Ma non si sgomenti il lettor giovine: i Canti sono anche per lui, mica solo per ultraquarantenni nostalgici. Se non proprio il suo immaginario e la sua memoria, vi troverà precisi riferimenti a processi di formazione culturale, politica, etica e sessuale che dovrebbero suonargli familiari, nonché fitti rimandi alla storia della letteratura italiana degli ultimi trent’anni vista e raccontata dall’interno, utilissimo complemento a manuali e antologie scolastiche.
E tutti, dico tutti i miei connazionali troveranno nei Canti la cara Patria, fotografata nel suo glorioso cammino dal paradigma della fabbrica a quello dell’ipermercato, e vedranno con i loro occhi la curiosa metamorfosi della Sinistra Italiana da farfalla a bozzolo, da genitrice di Gramsci a figlioccia di Veltroni.

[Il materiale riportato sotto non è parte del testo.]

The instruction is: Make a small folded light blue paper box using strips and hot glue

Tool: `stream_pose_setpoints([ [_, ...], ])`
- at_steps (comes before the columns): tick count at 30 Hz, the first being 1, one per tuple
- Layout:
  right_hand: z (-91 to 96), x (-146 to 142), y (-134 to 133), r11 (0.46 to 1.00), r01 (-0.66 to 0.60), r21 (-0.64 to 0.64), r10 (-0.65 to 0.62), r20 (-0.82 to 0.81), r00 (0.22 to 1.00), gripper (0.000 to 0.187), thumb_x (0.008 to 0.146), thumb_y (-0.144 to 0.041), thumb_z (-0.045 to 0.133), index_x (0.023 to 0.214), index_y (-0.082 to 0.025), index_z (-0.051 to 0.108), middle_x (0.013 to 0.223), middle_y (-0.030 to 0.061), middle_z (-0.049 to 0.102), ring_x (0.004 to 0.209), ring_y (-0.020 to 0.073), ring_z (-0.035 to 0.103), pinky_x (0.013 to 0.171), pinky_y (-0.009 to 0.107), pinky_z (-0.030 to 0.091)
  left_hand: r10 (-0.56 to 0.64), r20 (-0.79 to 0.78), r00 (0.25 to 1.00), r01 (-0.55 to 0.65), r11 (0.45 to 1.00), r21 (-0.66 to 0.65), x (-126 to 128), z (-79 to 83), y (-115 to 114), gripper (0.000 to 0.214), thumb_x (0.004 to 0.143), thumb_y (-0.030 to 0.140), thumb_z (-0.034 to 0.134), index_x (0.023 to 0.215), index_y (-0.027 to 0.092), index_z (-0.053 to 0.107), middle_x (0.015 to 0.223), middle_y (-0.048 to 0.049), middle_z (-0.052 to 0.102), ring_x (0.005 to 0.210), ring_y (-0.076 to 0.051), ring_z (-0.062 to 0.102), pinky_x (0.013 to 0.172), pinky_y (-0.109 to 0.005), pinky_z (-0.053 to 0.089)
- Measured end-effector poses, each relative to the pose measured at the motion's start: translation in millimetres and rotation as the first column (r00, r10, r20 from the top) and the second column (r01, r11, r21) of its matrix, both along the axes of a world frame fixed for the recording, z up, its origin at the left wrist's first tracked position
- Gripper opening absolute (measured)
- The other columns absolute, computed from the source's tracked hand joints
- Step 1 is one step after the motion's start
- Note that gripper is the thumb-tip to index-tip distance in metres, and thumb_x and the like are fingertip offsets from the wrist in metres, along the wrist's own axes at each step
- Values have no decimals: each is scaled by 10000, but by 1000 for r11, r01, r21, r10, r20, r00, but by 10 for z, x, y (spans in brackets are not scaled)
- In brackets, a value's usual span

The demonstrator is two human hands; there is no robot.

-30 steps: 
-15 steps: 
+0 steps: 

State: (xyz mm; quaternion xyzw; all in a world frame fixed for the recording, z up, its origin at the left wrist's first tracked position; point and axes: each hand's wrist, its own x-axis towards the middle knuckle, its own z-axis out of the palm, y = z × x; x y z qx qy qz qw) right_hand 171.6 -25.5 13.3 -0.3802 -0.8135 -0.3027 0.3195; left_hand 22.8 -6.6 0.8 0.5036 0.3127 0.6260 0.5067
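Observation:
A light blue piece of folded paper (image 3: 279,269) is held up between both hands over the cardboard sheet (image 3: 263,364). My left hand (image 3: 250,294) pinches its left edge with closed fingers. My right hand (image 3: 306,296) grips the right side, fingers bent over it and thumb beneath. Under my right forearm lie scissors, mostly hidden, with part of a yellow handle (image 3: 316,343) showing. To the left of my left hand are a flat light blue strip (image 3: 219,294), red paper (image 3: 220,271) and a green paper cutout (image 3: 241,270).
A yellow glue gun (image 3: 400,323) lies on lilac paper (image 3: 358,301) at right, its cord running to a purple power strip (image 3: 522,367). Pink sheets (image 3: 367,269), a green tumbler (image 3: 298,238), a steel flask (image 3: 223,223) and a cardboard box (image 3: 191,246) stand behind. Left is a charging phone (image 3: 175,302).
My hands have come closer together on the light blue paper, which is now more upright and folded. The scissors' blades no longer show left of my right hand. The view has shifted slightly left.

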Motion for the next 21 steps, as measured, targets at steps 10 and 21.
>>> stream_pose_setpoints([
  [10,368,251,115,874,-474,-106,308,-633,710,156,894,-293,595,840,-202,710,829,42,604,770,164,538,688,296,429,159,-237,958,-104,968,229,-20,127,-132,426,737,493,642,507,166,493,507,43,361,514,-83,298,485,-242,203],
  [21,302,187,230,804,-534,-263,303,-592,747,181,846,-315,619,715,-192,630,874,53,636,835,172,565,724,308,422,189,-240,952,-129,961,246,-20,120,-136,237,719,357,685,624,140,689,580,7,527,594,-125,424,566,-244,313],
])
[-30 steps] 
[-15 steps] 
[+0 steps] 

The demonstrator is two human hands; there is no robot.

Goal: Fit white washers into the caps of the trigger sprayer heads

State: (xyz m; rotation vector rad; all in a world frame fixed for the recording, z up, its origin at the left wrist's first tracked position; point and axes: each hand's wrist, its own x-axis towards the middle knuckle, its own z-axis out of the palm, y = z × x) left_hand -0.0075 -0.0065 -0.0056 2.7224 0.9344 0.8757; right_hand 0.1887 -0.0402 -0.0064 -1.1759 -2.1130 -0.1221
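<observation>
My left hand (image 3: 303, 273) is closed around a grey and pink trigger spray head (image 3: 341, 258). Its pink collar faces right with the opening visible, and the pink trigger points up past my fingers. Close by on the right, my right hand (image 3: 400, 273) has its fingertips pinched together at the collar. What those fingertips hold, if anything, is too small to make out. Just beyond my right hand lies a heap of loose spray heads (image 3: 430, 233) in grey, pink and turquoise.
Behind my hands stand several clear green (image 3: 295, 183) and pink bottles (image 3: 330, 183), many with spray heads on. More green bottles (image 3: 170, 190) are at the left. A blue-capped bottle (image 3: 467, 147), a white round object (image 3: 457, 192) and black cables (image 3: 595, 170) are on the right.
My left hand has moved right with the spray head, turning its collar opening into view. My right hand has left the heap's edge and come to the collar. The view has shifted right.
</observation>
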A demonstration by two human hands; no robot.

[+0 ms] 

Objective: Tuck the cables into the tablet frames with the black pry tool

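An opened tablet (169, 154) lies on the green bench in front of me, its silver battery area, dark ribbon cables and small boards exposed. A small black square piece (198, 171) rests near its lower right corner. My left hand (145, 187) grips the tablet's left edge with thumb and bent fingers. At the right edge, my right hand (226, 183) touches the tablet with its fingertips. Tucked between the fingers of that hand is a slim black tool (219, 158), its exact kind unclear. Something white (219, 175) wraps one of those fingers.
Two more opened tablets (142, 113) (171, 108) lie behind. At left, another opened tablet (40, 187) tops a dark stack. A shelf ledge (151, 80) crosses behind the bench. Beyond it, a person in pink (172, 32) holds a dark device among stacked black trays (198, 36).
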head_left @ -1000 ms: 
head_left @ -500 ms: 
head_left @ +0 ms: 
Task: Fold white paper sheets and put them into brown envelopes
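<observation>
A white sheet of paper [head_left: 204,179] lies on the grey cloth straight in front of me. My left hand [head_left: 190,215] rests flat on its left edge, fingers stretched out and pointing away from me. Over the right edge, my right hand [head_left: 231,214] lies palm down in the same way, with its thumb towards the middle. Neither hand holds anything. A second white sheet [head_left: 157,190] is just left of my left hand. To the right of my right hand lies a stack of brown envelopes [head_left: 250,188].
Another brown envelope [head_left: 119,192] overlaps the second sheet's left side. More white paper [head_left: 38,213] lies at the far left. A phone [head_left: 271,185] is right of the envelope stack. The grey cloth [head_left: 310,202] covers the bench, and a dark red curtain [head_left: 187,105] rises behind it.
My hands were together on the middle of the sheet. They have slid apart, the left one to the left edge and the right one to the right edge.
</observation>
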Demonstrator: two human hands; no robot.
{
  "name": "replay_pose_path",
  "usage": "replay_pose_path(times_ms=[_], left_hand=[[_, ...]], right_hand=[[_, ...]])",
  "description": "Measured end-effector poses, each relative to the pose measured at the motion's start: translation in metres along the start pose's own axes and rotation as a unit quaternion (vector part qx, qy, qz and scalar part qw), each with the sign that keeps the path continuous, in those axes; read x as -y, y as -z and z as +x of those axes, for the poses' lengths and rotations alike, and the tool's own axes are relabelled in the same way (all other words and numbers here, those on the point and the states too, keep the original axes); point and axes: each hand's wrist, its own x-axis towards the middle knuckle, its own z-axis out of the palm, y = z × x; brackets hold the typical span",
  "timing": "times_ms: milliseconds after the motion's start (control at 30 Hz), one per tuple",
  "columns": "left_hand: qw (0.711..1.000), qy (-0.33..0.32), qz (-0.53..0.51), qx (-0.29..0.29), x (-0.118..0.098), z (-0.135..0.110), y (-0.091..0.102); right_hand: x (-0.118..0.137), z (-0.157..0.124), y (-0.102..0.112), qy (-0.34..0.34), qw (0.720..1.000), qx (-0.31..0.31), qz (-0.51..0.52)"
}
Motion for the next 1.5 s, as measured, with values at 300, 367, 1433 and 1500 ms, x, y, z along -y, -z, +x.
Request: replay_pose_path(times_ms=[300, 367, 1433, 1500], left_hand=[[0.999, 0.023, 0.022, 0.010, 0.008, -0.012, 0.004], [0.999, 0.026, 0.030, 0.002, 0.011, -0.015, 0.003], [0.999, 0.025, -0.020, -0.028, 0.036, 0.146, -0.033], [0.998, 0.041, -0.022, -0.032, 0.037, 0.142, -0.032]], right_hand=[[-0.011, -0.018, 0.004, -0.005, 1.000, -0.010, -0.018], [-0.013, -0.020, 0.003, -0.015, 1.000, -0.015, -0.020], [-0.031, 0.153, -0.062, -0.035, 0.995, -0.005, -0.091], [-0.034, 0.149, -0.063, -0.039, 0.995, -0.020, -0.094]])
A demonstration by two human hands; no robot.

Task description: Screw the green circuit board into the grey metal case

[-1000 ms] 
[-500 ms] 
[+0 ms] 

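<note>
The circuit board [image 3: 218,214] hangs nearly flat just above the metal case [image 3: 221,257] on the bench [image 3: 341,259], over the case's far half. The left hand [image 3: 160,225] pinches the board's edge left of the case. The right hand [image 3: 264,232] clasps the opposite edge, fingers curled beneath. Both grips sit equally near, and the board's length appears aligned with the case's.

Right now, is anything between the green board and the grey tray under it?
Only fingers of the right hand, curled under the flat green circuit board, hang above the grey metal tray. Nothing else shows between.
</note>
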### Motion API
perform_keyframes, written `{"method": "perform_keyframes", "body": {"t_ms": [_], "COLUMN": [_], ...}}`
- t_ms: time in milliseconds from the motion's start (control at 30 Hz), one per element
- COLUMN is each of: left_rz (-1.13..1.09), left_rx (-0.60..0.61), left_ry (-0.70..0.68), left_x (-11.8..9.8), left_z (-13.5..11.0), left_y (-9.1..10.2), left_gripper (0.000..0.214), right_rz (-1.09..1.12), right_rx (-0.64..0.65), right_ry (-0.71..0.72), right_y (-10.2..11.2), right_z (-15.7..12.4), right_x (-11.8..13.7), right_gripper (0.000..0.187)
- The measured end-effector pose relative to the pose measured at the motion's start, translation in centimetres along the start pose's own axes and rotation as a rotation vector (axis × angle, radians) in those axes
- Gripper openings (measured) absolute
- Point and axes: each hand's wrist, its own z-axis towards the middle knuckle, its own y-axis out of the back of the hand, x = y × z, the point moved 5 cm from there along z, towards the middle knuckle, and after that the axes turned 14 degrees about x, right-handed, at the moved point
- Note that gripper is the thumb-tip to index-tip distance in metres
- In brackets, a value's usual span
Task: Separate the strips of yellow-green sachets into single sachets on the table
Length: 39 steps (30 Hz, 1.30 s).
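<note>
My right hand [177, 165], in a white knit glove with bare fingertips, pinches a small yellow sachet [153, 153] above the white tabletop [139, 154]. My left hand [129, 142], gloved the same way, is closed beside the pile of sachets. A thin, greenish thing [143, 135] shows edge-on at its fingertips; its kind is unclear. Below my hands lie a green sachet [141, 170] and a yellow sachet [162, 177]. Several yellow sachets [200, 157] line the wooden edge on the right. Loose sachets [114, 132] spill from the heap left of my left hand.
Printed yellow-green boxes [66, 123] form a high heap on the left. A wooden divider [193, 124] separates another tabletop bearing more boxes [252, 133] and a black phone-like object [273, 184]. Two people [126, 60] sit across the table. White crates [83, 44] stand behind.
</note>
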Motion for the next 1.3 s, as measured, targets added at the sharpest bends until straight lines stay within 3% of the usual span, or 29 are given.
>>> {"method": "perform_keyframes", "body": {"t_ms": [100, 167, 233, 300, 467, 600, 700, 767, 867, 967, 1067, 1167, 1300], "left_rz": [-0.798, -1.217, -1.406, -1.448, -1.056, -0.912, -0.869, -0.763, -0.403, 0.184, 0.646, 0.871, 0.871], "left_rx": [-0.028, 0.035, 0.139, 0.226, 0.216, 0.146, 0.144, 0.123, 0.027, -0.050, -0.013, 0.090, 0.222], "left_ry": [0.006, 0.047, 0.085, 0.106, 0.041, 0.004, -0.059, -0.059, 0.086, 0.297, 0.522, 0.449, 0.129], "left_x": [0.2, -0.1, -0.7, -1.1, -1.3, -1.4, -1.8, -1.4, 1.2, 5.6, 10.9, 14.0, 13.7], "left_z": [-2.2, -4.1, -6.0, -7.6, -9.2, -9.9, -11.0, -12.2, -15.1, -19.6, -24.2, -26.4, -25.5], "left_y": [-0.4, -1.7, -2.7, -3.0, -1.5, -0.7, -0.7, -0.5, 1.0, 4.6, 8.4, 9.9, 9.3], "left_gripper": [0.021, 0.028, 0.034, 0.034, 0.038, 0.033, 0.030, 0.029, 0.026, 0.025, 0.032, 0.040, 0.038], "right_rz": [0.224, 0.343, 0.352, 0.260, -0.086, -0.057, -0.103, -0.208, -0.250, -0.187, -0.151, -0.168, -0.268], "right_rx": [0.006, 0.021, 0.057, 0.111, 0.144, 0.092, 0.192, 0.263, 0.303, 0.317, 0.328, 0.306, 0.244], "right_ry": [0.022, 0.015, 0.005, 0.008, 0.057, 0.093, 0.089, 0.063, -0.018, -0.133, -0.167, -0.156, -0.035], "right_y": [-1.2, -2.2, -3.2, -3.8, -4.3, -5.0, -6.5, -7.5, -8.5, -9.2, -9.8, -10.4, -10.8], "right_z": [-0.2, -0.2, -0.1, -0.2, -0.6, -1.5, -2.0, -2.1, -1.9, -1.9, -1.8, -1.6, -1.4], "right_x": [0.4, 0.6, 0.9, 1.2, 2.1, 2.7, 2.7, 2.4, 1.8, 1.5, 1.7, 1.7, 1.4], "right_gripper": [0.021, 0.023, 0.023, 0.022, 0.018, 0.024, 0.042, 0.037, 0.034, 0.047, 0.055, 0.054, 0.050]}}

Scrittura privata e pubblica, quasi un marchio di fabbrica di Giuseppe Caliceti, che già nel 2000 teneva un Diario in rete, ben prima dell’avvento dei blog.
S’accostino fiduciosi i lettori, certi che non da ombelicali strazi saranno sopraffatti, ma piuttosto accompagnati per mano dal poeta a visitare luoghi e storie che in qualche misura li riguardano. Il libro a cui si allude in queste righe ovviamente non esiste o, per meglio dire, esiste soltanto la sua immagine elettronica, liberamente trasferibile dalla dimensione pubblica della Grande Rete a quella privata del disco fisso o della stampante di casa. Scaricarlo non costa nulla, leggerlo qualcosa rende.
Giuseppe Caliceti, nato a Modena nel 1964, vive a Reggio Emilia, dove lavora come insegnante elementare e organizzatore culturale. Poeta, scrittore, organizzatore culturale, è responsabile di Baobab / Servizio Giovani Scritture, il servizio del comune di Reggio Emilia dedicato a docenti e studenti interessati alla lettura e alla scrittura contemporanee. Ha pubblicato diversi libri di poesia, tra cui La ragazza ladra (TamTam, 1983), Inserzioni a pagamento e Opa pro nobis. Litania dei titoli azionari (Elytra, 1992 e 2000 ) e Rimozione forzata (Mazzoli, finalista premio letterario Antonio Delfini 2002), Ad alta voce. Poesie interattive (Addictions 2002). In prosa ha pubblicato Marocchino! Storie italiane di bambini stranieri (EL Edizioni 1994), Rachid, un bambino arabo in Italia (Einaudi Ragazzi 1995), i romanzi Fonderia Italghisa e Battito animale, e il libro di racconti Suini (Marsilio, 1996, 2001, 2003), Pubblico/Privato 0.1. Diario on line dello scrittore inattivo (Sironi 2002) tratto dal suo diario in rete sul portale www.emilianet.it, il romanzo Il busto di Lenin (Sironi 2004) e Cosa c’è che non va? e Ippolita la bambina perfetta (Arka Edizioni, 2004 e 2005). Con Nanni Balestrini e Renato Barilli ha curato l’antologia Narrative Invaders. Narratori di Ricercare 1993-1999 (Testo&Immagine, 2000). Con Giulio Mozzi ha curato i libri d’inchiesta Quello che ho da dirvi. Autoritratto delle ragazze e dei ragazzi italiani (Einaudi 1998) e E’ da tanto che volevo dirti. I genitori italiani scrivono ai loro figli (Einaudi 2002). Il suo libro più recente è Italiani per esempio, Feltrinelli 2010.
Collabora, come opinionista e vignettista, con quotidiani e riviste locali e nazionali.